Well, if anything that's about your preferences, not morality.

Moral preferences are a specific subtype of preferences.

I suppose that makes sense if you're a moral non-realist.

Also, you may care about other people for reasons of morality. Or simply because you like them. Ultimately why you care doesn't matter and only the fact that you have a preference matters. The morality aspect is inessential.

[-]rk5y10

your decision theory maps from decisions to situations

Could you say a little more about what a situation is? One thing I thought is maybe that a situation is a result of a choice? But then it sounds like your decision theory decides whether you should, for example, take an offered piece of chocolate, regardless of whether you like chocolate or not. So I guess that's not it

But the point is that each theory should be capable of standing on its own

Can you say a little more about how ADT doesn't stand on its own? After all, ADT is just defined as:

An ADT agent is an agent that would implement a self-confirming linking with any agent that would do the same. It would then maximises its expected utility, conditional on that linking, and using the standard non-anthropic probabilities of the various worlds.

Is the problem that it mentions expected utility, but it should be agnostic over values not expressible as utilities?

Hi, I've read your paper on anthropic decision theory. Personally I think that it givens the most complete explaination to bets and decisions related to paradoxes such as sleeping beauty problem. I cited it in my paper and recommended it whenever a discussion about bets in sleeping beauty problem comes up. That being said I feel tackling the anthropic paradoxes as purely decision making problems is very counter-intuitive.

Take the Doomsday argument for example. The explanation you provided here illustrates why someone would bet heavily in favour of doom soon given the reward setup, even when he do not assign a higher probability to it. That his objective is to max average utility. However that seems to be different from what the original doomsday argument is about. In its original form it demonstrates a Bayesian update on my birth rank would shift the probability towards doom soon. My preference towards average or total utility plays no part in its logic. So there is a distinction between actually believing in doom soon and strategically betting on doom soon base on some utility objective. Base on this I think we cannot bypass the probabilities and only discuss decision making in anthropic related paradoxes.

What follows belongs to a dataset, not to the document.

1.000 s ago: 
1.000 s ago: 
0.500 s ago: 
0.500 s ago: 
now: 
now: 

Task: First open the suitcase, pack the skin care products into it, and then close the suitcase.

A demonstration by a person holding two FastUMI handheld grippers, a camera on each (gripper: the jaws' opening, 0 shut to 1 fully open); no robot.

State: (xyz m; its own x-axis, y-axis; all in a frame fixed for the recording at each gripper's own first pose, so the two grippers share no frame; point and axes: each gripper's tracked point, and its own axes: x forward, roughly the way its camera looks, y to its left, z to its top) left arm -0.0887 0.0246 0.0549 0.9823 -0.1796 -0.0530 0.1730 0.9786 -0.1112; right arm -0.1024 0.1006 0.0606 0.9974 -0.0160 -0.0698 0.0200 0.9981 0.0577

The Adam and Eve example really helped me understand the correspondence between "ADT average utilitarians" and "CDT average utilitarians". Thanks!

It's also kind of funny that one of the inputs is "assume a 50% chance of pregnancy from having sex" - it seems like an odd input to allow in anthropic decision-making, though it can be cashed out in terms of reasoning using a model of the world with certain parameters that look like Markov transition probabilities.

And of course, one shouldn't forget that, by their own standards, SSA Adam and Eve are making a mistake. (This becomes more obvious if we replace probabilities with frequencies - if we change this "50% chance of pregnancy" into two actual copies of them, one of which will get pregnant, but keep their decisions fixed, we can deterministically money-pump them.) It's all well and good to reverse-engineer their decisions into a different decision-making format, but we shouldn't use a framework that can't imagine people making mistakes.

Cheers!

And of course, one shouldn't forget that, by their own standards, SSA Adam and Eve are making a mistake.

Nope, they are doing the correct decision if they value their own pleasure in an average utilitarian way, for some reason.

Weighting rewards according to population is the process of ADT Adam and Eve, who take identical actions to SSA Adam and Eve but can have different reasons. SSA Adam and Eve are trying to value their future reward proportional to how likely they are to receive it. Like, if these people actually existed and you could talk to them about their decision-making process, I imagine that ADT Adam and Eve would say different things than SSA Adam and Eve.

Ah yes, I misread "SSA Adan and Eve" as "SSA-like ADT Adam and Eve (hence average utilitarian)".

What ADT says about a) quantum immortality b) Vilenkin universal Doomsday?